Cela fait cinq ans jour pour jour que j'habite dans ce logement. Les hostilités essentiellement sonores et autres mouvements d'intimidation ont commencé dès les premières semaines. Au bout de quelques mois vint s'ajouter un matériel high-tech d'où surgit la Torture Electronique ou Harcèlement ElectroMagnétique.

   Dans un premier temps, les tortionnaires occupant le logement au-dessus de ma tête, ainsi que leurs pions dévoués, ignares dans le domaine des ondes électromagnétiques, et des différentes fréquences, utilisèrent le matériel de manière grossière, en m'envoyant pendant près de deux années des décharges ultra-violentes me soulevant bien souvent entièrement de mon lit.

   La privation intentionnelle de sommeil, provoquée alors par ces mêmes décharges fut quasi-ininterrompue durant les années 2015-2016-2017, me laissant quelques scories de repos suivant le bon vouloir des harceleurs. J'ai survécu je ne sais comment. Tour à tour, pendant l'absence des propriétaires, de jeunes femelles décervelées gloussant mollement, ont alterné la torture avec d'autres jeunes mâles refoulés et de vieux croutons ne l'étant pas moins. Toute une famille, ainsi que des amis, de tout âges confondus, sans compter des enfants conditionnés pour l'occasion, ont participé de près ou de loin à la torture, avec cette frénésie dans l'exercice du sadisme qui n'appartient qu'aux détraqués profonds.

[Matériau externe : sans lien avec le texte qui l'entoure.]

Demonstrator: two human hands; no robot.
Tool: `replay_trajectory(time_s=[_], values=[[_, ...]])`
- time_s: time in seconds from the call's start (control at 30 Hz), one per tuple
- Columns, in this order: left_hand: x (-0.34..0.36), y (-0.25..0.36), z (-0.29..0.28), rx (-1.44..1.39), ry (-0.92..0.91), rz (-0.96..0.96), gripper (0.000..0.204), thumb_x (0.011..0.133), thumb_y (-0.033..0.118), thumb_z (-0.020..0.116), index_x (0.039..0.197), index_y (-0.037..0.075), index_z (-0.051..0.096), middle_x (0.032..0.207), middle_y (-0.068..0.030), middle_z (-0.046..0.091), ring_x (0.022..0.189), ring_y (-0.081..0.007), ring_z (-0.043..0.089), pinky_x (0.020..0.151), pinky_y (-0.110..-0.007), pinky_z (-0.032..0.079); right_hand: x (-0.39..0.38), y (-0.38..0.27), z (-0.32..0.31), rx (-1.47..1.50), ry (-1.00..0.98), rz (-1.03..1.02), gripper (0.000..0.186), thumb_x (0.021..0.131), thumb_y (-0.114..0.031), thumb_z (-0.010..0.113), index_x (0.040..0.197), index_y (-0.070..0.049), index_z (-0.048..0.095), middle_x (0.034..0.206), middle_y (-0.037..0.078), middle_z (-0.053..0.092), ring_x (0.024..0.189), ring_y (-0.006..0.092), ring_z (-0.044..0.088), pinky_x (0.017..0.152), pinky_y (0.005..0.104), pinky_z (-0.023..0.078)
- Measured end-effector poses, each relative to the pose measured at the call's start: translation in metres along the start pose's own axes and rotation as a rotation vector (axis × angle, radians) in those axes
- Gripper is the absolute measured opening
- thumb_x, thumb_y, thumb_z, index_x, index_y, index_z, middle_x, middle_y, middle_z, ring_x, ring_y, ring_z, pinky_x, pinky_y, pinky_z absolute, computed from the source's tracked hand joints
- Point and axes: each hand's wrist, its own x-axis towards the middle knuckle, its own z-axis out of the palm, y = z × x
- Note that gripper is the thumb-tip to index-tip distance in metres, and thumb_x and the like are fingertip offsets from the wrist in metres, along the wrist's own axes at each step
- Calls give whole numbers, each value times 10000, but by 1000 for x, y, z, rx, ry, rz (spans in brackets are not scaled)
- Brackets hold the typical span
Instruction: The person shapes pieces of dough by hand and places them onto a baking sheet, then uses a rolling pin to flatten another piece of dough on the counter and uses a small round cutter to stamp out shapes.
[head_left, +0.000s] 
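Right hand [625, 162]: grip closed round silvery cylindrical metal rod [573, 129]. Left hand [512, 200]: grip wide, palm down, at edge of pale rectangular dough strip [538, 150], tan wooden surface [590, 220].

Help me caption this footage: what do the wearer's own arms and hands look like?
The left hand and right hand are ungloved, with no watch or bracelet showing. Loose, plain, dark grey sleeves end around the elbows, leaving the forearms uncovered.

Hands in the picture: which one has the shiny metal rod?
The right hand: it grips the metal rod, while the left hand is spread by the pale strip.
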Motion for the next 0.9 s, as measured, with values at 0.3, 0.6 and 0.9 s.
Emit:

   Progressivement, ce panel de détraqués donc, se sont familiarisés avec l'outil, et l'ont utilisé de manière plus subtile mais également plus perverse, suivant le rythme de leurs refoulements multiples. Les glousseuses ont laissé leur place aux propriétaires revenant d'un long séjour à l'étranger, en pleine forme. Celle que j'appelle lablonde et son compagnon, ont alors repris les manettes laissées pendant leur absence à leurs différents nervis, déçus sans doute de me savoir encore en vie à leur retour.

   Aujourd'hui encore, alors que lablonde est absente, un vieux beau se refait sans doute une santé, arrivé à l'automne de son existence. On peut supposer qu'après une vie sexuelle bridée par les conventions, et une éducation stricte, il peut enfin s'épanouir en laissant s'exprimer ses pulsions longtemps enfouies. Torturer provoquant une excitation qu'il n'avait jamais ressenti jusqu'alors.

   Le menu des possibilités ravageuses du matériel est vaste, et son exploration semble être illimitée pour les harceleurs, mes voisins en premier lieu. Autant dire que si il restait quelques bribes de conscience à certains pions au début de la torture, le temps a fait son œuvre et l'a rendue parfaitement lisse dans leur tête. Ils l'ont non seulement banalisée mais légitimée. Si une des options dudit matériel permet d'envoyer des douleurs dans les extrémités corporelles, TOUTES les extrémités, et que le début à utiliser se genre de fonction fut pour le moins prudent quant à la gravité des faits, il est désormais pleinement assimilé comme étant nécessaire, et validé au sein des coquilles vides faisant office de crâne pour les harceleurs.

   Ces derniers s'épanouissent donc avec le temps, au rythme des diverses fonctions proposée dans le menu du matériel high-tech qui sert à me torturer. Aucun élément extérieur ne remettra leurs yeux en face de leurs trous, tout ce qui aurait été susceptible de le faire a été balayé d'un revers de main. L'entre-soi permet non seulement l'indicible mais il est rassurant, et seul le public à même d'être consentant au procédé est dans la confidence. Lablonde est encore toute bouleversée du potentiel à sa portée, et son compagnon a enfin obtenu sa vengeance quant à sa couleur de peau mal assumée. C'est la fête, et c'est magique !

   Pour leur souffre-douleur, moi-même, la semaine passée a été épouvantable. Aujourd'hui, c'est plus calme, lablonde semble absente, le pion du jour aimerait manifestement être ailleurs bien qu'il n'ait pas vraiment le choix, il ne peut laisser ses protégés en plein danger, n'est-ce pas ? Ou comment se leurrer à moindre frais pour que sa petite conscience ne le tourmente pas trop...

   Au bout de cinq ans, les voisins ne sont toujours pas descendus de leur logement, encore moins de leur piédestal pour me donner la raison d'un tel acharnement contre moi. Il n'ont pas besoin de leur faire, nul ne les y contraint. De plus, cela les mettrait dans l'embarras car de raison il n'y a pas, ni raisonnement, ni éthique, ni humanité. Rien, il n'y a rien. A part cet entre-soi auquel ils semblent accorder quelqu'importance, le reste du monde n'existe pas. Voilà qui est bien dommage pour eux, on en éprouverait presque de la pitié.